Change values in a dataframe column with mixed types based on a condition-CodePudding

One column of my dataset has both strings and floats. In that column, for each string I am trying to replace it with only the first 5 characters of the string.

def isfloat(num):
    try:
        float(num)
        return True
    except ValueError:
        return False

df = pd.DataFrame([[1, "Alligator"], [1, 3], [4, "Markets"]], columns=['A', 'B'])

The following two methods don't seem to change the actual dataframe.

df['B'].apply(lambda x: float(x) if isfloat(x) else x[0:5])

for index, row in df.iterrows():
    if not isfloat(row.B):
        row.B = row.B[0:5]

This next method results in the warning "cannot convert the series to <class 'float'>", I think because the isfloat method cannot be called in this way.

df['B'] = np.where(not isfloat(df['B']), df['B'][0:5], df['B'])

I tried using .loc as well but it did not seem suitable because of the condition I need to base the change on.
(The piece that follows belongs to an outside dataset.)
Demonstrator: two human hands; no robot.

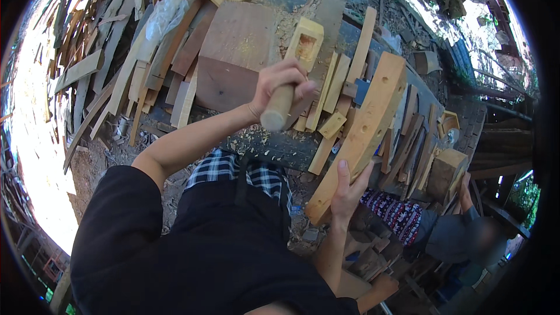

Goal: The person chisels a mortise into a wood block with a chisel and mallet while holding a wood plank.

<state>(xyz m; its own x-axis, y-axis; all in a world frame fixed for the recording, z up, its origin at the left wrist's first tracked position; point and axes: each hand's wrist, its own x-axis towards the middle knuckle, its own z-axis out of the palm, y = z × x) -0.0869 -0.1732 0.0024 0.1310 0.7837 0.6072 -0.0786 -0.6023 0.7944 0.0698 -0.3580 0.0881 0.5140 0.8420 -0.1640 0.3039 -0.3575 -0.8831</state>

How would one go about this, or what am I missing?

CodePudding user response：

I believe you need:

df['B']=df['B'].apply(lambda x: float(x) if isfloat(x) else x[0:5])

Since DataFrames are not edited in place.

Output:

   A      B
0  1  Allig
1  1    3.0
2  4  Marke

CodePudding user response：

Hi first of all dataframes are not edited in place. you simply need to store edited value of df.B column again in df.B column.

df.B=df.B.apply(lambda x: float(x) if isfloat(x) else x[0:5])

Also You can use the below Code too:

import pandas as pd
df = pd.DataFrame([[1, "Alligator"], [1, 3], [4, "Markets"]], columns=['A', 'B'])
newlist=[]   
for v in df.B:
    if type(v)==str:
        newlist.append(v[:5])
    else:
        newlist.append(v)
df['B']=newlist